Please print the data that follows, keeping every line exact.

※

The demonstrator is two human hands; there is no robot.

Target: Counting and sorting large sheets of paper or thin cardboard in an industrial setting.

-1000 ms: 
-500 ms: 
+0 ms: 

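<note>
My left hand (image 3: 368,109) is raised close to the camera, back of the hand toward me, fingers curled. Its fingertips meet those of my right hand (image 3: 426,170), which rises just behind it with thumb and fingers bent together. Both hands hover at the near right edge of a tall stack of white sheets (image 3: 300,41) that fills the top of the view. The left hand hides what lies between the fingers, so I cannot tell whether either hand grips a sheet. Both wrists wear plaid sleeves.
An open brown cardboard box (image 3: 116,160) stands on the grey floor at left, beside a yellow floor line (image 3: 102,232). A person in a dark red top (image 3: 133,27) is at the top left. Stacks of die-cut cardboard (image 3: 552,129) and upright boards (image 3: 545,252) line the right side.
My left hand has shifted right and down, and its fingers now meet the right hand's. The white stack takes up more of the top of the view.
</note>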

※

#### Answer space
The demonstrator is two human hands; there is no robot.

Target: Counting and sorting large sheets of paper or thin cardboard in an industrial setting.

-1000 ms: 
-500 ms: 
+0 ms: 

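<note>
My left hand (image 3: 368,109) is raised close to the camera, back of the hand toward me, fingers curled. Its fingertips meet those of my right hand (image 3: 426,170), which rises just behind it with thumb and fingers bent together. Both hands hover at the near right edge of a tall stack of white sheets (image 3: 300,41) that fills the top of the view. The left hand hides what lies between the fingers, so I cannot tell whether either hand grips a sheet. Both wrists wear plaid sleeves.
An open brown cardboard box (image 3: 116,160) stands on the grey floor at left, beside a yellow floor line (image 3: 102,232). A person in a dark red top (image 3: 133,27) is at the top left. Stacks of die-cut cardboard (image 3: 552,129) and upright boards (image 3: 545,252) line the right side.
My left hand has shifted right and down, and its fingers now meet the right hand's. The white stack takes up more of the top of the view.
</note>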

Output for this exercise is complete.